▸ Problem to solve:
A line qualifies if it holds the string "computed". Copy every qualifying line from the records.

▸ Available records:
===

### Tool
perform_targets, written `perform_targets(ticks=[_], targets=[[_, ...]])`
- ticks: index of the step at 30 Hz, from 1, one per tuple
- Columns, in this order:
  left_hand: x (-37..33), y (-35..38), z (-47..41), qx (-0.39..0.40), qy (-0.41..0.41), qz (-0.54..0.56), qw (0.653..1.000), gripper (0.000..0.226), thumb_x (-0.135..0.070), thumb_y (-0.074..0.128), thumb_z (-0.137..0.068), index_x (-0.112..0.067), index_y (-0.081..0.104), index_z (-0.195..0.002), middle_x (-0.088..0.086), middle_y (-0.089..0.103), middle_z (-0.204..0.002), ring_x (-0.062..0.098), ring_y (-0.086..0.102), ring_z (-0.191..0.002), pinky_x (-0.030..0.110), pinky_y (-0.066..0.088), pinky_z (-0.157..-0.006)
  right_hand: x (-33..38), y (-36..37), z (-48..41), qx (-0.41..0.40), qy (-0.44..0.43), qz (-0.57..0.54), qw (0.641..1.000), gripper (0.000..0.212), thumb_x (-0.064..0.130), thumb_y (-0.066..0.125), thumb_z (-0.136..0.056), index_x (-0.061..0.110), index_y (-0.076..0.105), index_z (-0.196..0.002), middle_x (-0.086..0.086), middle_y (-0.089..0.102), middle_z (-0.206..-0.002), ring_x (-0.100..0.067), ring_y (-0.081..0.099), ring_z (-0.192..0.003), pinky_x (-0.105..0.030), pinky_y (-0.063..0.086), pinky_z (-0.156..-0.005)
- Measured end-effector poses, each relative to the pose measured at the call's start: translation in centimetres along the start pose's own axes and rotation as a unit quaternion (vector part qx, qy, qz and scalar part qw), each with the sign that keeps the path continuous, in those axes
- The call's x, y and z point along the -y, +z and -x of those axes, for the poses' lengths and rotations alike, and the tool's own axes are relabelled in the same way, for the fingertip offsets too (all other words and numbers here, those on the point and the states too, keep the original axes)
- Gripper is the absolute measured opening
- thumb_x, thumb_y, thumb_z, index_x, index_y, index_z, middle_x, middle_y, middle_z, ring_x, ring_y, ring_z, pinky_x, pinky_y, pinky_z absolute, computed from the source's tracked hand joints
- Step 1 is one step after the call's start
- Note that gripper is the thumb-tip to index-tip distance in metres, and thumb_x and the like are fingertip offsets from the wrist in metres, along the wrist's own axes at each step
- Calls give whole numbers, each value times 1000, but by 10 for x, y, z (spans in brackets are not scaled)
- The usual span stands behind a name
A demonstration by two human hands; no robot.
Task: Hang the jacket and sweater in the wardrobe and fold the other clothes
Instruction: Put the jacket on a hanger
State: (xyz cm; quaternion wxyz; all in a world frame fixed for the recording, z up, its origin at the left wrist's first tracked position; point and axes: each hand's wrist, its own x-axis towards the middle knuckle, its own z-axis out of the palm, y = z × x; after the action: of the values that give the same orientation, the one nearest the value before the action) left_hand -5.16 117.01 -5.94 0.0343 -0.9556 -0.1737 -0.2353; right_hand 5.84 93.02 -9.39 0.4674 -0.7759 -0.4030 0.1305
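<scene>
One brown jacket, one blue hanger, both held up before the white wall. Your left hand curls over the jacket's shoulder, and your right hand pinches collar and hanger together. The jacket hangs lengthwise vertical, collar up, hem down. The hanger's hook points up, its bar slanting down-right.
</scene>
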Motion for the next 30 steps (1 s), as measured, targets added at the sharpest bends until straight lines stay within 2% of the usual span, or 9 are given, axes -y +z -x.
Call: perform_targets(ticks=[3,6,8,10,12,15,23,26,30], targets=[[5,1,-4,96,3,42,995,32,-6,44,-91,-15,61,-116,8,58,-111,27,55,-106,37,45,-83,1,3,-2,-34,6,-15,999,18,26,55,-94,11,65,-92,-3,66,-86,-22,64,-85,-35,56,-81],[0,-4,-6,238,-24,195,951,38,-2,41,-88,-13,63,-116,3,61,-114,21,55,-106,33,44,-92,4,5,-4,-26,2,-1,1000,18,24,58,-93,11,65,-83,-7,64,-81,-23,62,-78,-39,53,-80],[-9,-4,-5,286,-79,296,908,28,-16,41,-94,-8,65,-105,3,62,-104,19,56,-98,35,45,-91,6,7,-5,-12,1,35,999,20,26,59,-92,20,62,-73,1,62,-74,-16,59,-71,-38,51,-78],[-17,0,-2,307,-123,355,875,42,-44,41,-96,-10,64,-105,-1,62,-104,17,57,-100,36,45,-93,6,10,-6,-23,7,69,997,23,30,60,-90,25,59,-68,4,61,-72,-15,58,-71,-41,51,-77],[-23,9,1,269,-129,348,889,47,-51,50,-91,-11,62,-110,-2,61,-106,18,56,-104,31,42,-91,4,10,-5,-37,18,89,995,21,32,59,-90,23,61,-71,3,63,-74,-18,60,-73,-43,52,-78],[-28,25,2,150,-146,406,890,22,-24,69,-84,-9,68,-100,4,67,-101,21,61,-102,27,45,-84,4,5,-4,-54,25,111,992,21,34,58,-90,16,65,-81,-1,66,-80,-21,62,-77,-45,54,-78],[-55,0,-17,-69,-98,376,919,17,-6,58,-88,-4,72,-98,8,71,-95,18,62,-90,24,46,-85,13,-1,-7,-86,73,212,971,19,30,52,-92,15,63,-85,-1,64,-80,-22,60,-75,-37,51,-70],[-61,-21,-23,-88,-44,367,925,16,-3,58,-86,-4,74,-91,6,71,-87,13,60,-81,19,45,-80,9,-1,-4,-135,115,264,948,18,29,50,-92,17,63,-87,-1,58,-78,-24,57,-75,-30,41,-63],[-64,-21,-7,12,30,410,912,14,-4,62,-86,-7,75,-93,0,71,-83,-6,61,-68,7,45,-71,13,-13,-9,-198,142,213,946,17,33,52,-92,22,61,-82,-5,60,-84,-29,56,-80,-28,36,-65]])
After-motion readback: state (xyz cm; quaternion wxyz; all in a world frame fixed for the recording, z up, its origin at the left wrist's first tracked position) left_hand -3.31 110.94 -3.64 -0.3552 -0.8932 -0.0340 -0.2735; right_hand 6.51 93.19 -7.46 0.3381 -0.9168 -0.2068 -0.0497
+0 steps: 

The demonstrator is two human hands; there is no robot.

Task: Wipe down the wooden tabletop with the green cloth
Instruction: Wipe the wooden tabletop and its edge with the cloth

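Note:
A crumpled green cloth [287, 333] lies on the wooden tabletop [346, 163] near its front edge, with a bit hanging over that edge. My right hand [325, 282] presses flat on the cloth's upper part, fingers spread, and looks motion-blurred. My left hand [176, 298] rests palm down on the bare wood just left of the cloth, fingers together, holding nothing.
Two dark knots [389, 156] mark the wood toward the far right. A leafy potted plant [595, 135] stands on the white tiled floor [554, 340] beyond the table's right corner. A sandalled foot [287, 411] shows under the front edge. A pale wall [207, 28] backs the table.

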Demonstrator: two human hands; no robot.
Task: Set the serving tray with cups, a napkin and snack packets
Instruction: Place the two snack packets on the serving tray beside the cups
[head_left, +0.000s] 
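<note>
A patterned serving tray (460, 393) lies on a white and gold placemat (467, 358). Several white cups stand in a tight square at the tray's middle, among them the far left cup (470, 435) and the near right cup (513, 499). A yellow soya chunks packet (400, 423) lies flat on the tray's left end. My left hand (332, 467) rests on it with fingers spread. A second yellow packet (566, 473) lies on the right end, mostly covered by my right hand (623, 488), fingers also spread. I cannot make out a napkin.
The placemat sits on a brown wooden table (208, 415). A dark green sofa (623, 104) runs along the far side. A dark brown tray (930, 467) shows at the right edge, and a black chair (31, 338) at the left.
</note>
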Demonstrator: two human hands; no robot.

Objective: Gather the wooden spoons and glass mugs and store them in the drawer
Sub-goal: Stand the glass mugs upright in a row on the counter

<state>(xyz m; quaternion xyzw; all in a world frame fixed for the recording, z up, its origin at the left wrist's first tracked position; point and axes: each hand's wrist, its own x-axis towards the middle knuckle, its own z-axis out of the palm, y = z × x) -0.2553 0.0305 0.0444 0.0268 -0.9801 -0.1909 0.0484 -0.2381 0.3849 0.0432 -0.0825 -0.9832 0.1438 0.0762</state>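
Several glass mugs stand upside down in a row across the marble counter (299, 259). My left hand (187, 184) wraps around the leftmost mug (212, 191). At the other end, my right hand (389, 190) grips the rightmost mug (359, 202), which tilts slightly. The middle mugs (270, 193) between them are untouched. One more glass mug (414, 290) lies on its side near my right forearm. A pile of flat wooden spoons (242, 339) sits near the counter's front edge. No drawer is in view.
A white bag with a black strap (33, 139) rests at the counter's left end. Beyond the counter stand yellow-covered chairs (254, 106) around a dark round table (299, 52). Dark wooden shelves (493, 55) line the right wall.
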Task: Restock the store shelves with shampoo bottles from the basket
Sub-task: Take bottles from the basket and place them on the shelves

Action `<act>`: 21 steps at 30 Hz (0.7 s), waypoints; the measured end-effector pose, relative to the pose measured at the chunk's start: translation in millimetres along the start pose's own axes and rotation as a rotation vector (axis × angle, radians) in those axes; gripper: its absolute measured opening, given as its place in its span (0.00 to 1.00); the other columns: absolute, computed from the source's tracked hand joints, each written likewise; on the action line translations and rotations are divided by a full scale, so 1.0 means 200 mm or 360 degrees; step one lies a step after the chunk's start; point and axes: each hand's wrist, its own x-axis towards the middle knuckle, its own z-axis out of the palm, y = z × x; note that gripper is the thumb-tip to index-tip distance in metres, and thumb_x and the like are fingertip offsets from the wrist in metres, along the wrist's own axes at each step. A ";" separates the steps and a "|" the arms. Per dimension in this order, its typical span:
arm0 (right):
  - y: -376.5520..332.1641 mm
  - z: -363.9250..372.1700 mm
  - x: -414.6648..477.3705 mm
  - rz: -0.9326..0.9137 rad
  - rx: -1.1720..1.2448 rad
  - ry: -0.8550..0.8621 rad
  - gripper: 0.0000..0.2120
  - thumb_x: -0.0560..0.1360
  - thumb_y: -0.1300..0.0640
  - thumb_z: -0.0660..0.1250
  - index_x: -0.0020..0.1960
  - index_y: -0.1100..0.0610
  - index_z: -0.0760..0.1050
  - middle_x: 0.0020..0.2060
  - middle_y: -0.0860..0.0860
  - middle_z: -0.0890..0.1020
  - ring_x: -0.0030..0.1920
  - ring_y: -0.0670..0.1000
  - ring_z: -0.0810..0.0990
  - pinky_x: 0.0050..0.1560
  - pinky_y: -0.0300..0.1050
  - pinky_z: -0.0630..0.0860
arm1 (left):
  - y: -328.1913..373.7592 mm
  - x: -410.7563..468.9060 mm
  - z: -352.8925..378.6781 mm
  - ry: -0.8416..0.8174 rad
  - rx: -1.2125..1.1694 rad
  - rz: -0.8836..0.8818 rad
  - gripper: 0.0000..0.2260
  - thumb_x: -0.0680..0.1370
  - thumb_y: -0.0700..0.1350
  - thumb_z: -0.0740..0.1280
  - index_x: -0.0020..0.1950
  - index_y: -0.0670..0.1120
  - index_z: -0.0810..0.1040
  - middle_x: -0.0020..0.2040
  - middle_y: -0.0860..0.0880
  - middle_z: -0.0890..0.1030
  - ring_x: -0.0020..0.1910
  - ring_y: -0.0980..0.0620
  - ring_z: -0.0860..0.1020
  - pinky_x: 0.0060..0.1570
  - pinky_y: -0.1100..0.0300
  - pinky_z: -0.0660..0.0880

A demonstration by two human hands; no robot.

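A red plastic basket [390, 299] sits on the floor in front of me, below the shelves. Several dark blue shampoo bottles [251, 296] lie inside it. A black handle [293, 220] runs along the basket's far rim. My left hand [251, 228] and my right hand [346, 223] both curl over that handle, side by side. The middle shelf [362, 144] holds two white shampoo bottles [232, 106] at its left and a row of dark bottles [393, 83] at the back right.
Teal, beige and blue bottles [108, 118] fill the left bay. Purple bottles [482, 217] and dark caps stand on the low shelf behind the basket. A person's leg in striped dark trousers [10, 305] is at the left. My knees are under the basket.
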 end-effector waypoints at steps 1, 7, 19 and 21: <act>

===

▸ Answer to the problem:
- thumb_x, thumb_y, thumb_z, index_x, index_y, index_z, middle_x, middle_y, middle_z, ring_x, ring_y, ring_z, pinky_x, pinky_y, pinky_z absolute, computed from the source's tracked hand joints
Action `<act>`: 21 steps at 30 Hz (0.7 s), waypoints; the measured end-effector pose, relative to the pose measured at the chunk's start: translation in millimetres along the start pose's own axes and rotation as a rotation vector (axis × angle, radians) in those axes; gripper: its absolute measured opening, given as its place in its span (0.00 to 1.00); the other columns: absolute, computed from the source's tracked hand joints, each written likewise; on the action line translations and rotations are divided by a full scale, so 1.0 means 200 mm or 360 degrees; step one lies a step after the chunk's start; point and axes: each hand's wrist, its own x-axis towards the middle knuckle, its own z-axis out of the palm, y = z × x; note that gripper is the thumb-tip to index-tip distance in metres, and thumb_x and the like are fingertip offsets from the wrist in metres, along the wrist's own axes at each step. A ";" separates the steps and a "|" the arms. Per dimension in this order, its typical span:

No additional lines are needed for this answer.